Impacts on Land Use Planning and Politics
    Observers of ballot-box zoning in California note that initiatives beget more voter initatives. That is, once the concept of making land-use decisions gets embedded in the local political culture, it replicates itself, burrowing deeper and deeper into the political landscape. That entrenchment is partly because some ballot-box zoning actually requires voter approval for subsequent amendments, and it's also because, over time, people come to expect that they -- and not their elected officials -- are the ones who set land use policy.
    The 2008 Save Our Anaheim Resort District, also known as the Disney Ballot Box Zoning Initiative, would have removed authority from the Anaheim, California City Council to make any land-use decision within 2.5 miles of the Disneyland resort area without prior voter approval.
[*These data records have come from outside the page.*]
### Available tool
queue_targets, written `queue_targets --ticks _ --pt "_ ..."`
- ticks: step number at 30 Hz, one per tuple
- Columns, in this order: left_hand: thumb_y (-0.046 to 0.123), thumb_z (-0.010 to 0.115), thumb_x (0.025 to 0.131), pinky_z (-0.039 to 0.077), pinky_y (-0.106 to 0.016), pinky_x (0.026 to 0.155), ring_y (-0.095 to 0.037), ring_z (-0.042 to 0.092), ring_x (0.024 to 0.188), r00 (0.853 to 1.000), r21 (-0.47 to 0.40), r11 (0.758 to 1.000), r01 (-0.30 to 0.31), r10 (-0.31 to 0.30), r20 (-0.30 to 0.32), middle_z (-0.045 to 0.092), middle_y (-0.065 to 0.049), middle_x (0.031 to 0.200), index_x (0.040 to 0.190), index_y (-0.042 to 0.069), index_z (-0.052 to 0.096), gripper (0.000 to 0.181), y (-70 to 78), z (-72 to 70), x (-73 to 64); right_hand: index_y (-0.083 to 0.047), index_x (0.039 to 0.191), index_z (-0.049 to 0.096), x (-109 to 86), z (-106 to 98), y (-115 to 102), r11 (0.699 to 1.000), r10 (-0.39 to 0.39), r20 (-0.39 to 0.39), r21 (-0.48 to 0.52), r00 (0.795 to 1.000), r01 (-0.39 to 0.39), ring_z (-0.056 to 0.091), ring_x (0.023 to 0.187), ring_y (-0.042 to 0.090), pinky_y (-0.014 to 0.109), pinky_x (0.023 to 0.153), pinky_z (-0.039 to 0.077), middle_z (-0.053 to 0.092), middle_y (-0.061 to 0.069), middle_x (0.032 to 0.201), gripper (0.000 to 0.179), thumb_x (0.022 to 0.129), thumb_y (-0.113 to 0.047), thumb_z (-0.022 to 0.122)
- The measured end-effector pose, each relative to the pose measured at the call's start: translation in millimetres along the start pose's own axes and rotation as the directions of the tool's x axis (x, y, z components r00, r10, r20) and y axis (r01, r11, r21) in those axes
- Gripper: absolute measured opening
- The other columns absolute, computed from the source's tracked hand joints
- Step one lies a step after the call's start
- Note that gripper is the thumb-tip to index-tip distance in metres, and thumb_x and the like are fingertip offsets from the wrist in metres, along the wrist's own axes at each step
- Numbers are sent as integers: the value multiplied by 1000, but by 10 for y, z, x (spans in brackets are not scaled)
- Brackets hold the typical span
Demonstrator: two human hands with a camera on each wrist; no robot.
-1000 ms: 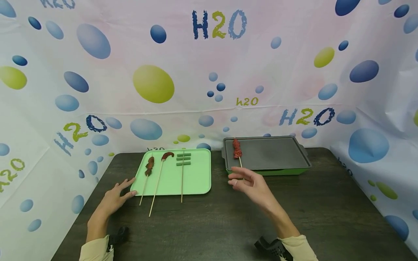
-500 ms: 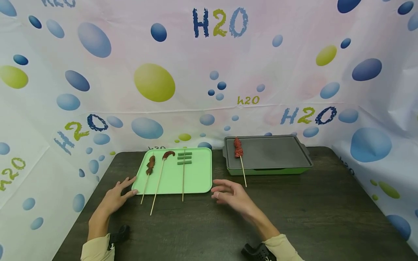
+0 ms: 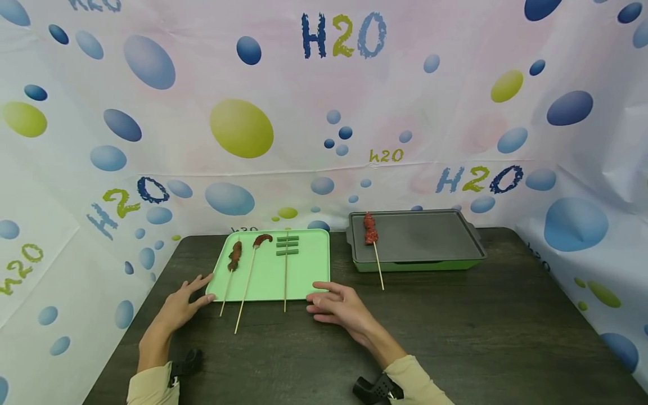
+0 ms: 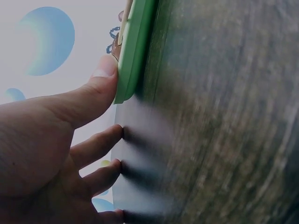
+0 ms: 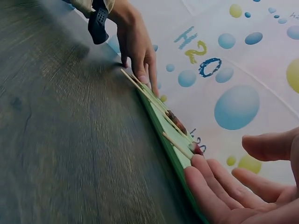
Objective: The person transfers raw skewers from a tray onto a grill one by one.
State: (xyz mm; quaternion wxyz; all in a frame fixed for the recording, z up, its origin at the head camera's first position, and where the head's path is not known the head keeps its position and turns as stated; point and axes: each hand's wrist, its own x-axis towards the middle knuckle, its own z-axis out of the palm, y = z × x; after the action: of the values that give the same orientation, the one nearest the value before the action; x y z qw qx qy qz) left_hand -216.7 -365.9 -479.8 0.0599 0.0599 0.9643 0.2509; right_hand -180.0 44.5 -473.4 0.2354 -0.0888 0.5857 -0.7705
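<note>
A light green tray (image 3: pixel 310 273) lies at the table's back left with three skewers on it: one with brown meat pieces (image 3: pixel 235 256), one with a curled dark red piece (image 3: pixel 262 240), one with green bean-like sticks (image 3: pixel 287 252). Their bare stick ends jut over the front rim. My left hand (image 3: pixel 178 308) rests at the tray's front left corner, its thumb (image 4: pixel 106 70) against the rim and the other fingertips down on the table. With fingers loosely extended, my right hand (image 3: pixel 341 309) overlaps the front right corner and holds nothing.
Right of the tray stands a grey griddle plate (image 3: pixel 425 236) on a green base. A skewer of red meat (image 3: pixel 370 229) lies across its left end, stick pointing forward. Behind the dark wooden table (image 3: pixel 455 320) hangs a printed curtain (image 3: pixel 304 84).
My right hand has left the red meat skewer on the griddle and moved left to the tray's front right corner. My left hand stays at the tray's left corner.
</note>
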Motion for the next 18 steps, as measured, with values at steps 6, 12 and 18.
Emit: queue_targets --ticks 6,12,18 --pt "39 65 101 23 -83 104 -67 16 141 1000 6 1000 6 -6 8 27 -38 157 156 -1 39 73 4 -11 5 5 156 35 151 92 31 998 24 -4 66 1000 -24 62 124 42 48 96 57 48 32 148 57 105 -7 57" --pt "39 65 101 24 -82 104 -67 16 141 1000 7 1000 1 -1 1 28 -37 157 155 -1 39 72 -2 -11 6 5 157 33 306 164 47 994 74 15 80 997 -75 59 125 48 51 94 57 47 32 150 57 105 -7 55" --pt "38 67 100 23 -83 104 -67 16 141 1000 -8 1000 -10 10 -5 28 -37 157 155 -1 40 72 -19 -5 5 6 158 30 410 246 91 988 108 37 110 993 -112 57 127 50 54 95 56 42 33 153 59 106 -6 54"
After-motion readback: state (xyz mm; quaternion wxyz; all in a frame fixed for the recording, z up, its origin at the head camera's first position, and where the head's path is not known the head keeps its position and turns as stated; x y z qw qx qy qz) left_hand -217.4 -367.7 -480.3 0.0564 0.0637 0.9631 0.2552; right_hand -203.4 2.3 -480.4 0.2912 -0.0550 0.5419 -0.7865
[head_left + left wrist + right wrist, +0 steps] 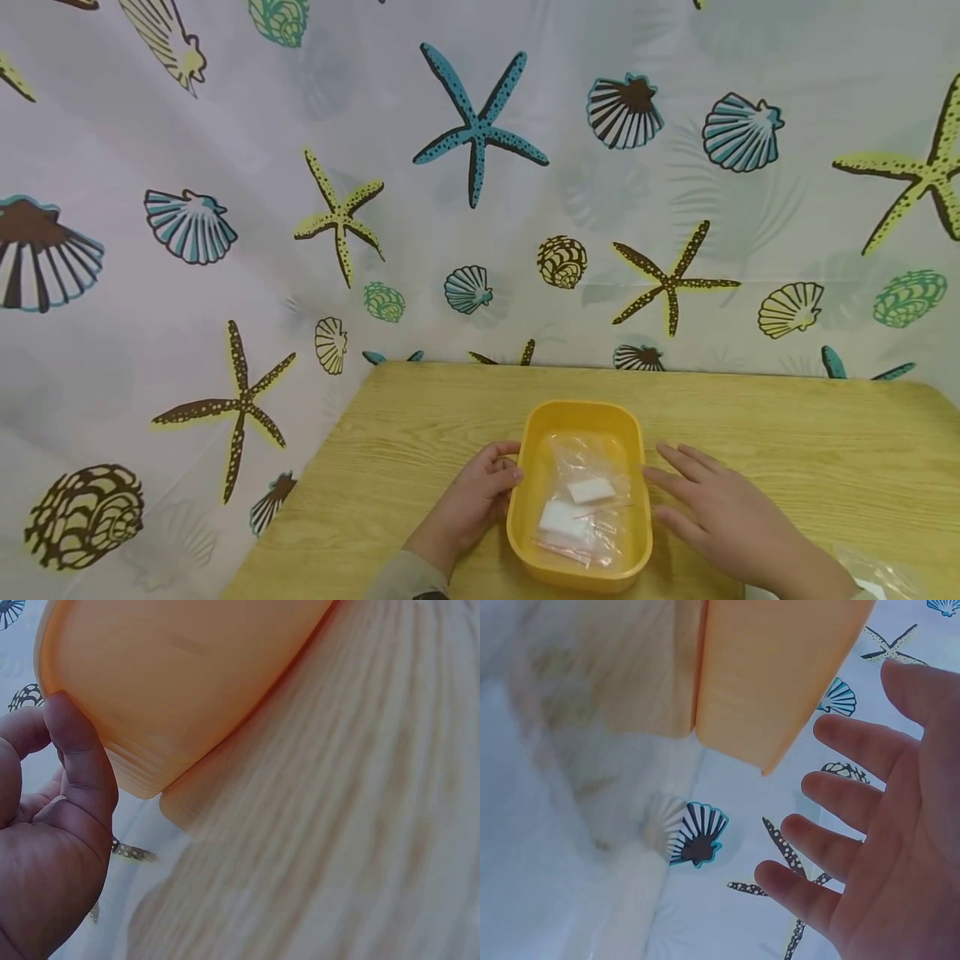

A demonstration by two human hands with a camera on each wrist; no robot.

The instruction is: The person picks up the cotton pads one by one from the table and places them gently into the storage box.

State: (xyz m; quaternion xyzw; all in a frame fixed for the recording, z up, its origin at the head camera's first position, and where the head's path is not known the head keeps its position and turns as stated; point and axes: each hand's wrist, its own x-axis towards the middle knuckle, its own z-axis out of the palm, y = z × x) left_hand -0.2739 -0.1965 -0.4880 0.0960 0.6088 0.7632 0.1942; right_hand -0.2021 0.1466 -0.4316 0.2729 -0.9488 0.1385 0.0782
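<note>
A yellow plastic bin [527, 533] stands on the wooden table, holding clear plastic bags [577, 454] with white pieces [591, 490] inside them. At its left side, my left hand [480, 490] holds the rim with the thumb and bent fingers; the thumb [75, 739] meets the rim in the left wrist view. My right hand [723, 508] is beside the bin's right side, fingers spread and nearly straight. In the right wrist view those fingers [855, 742] hold nothing and appear apart from the bin [772, 667].
Another clear bag with something white [873, 575] lies at the lower right, partly under my right forearm. The wood-grain table [420, 408] extends back to a white curtain [420, 242] printed with shells and starfish, which also hangs along the left.
</note>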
The initiative was paired with a referendum  seeking to overturn an early 2007 decision by the council to give residential zoning on 1,500 acres in the prime resort area of Anaheim to SunCal, a real estate development company. That residential zoning would have enabled SunCal to build 1,500 condo units in or near the prime resort area.
    With the support of Anaheim Mayor Curt Pringle and State Senator Lou Correa, the SOAR Coalition and more than 100 volunteers collected 21,243 signatures in less than 30 days.     The Walt Disney company, as of October 31, 2007, had spent $1.7 million on the SOAR campaign, with $402,000 going directly to SOAR. SOAR has received only one other donation, which consisted of $100.
    The funding enabled collection of signatures on both the veto referendum seeking to overturn the city council's grant of residential zoning to SunCal, and on the initiative seeking in the future to prevent the city council from making such zoning changes without direct, citywide, voter approval.
    The National Petition Management company coordinated the signature collection effort.
`Opposition to the Disney Ballot Box Zoning Initiative came from the Committee to Defend and Protect Anaheim which is funded by members of the Anaheim city council and SunCal, the real estate development firm whose planned development is the source of the controversy.
    The Committee to Defend and Protect Anaheim issued withdrawal cards so that citizens could remove their signatures from SOAR's referendum and initiative, asking them to "Stop the Disney Takeover."[5]
`There were police reports of the groups harassing each other. One was when SunCal petitioners were in the way of the Disney petition table at a local farmer's market. Todd Ament, co-chairman of SOAR, also reported the SunCal petitioners blocking him again when he tried to set up a table.
    SunCal has reported similar actions from SOAR. John Lewis, a SunCal political consultant, said opponents show up where petitioners were already stationed. "SOAR people got in their face and tried to intimidate them."
    The issue has spawned three lawsuits, three ballot measures, a threat of a recall and protests at City Hall.